• **Required work**: Include in the reply only the lines from the start of the data below through the line containing "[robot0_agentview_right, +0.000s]", reproduced exactly and with no pictures.

START Data shown

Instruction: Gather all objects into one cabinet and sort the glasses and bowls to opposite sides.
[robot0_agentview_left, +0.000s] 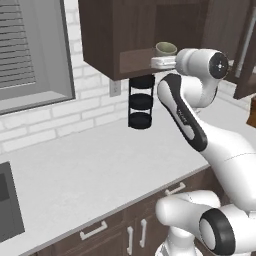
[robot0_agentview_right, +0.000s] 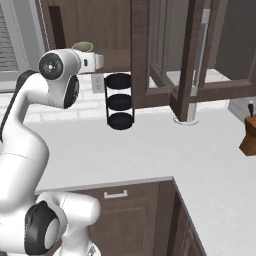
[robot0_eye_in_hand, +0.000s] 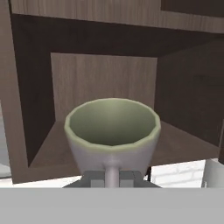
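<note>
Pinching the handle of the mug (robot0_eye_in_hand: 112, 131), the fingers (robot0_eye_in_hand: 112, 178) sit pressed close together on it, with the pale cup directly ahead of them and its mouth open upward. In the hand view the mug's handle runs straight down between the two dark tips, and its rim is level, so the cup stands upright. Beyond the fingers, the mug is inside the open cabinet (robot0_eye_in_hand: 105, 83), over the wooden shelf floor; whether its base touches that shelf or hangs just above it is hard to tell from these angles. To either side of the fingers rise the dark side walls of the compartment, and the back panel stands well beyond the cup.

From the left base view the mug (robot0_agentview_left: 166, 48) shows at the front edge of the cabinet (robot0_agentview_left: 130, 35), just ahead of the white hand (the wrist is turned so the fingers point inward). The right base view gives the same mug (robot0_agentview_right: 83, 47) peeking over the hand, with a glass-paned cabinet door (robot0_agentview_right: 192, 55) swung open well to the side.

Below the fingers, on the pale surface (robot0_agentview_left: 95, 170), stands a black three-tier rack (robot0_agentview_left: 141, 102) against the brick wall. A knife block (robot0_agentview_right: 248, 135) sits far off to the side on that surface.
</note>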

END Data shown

• **Solution to this task**:
Instruction: Gather all objects into one cabinet and sort the glasses and bowls to opposite sides.
[robot0_agentview_left, +0.000s] 
[robot0_agentview_right, +0.000s] 

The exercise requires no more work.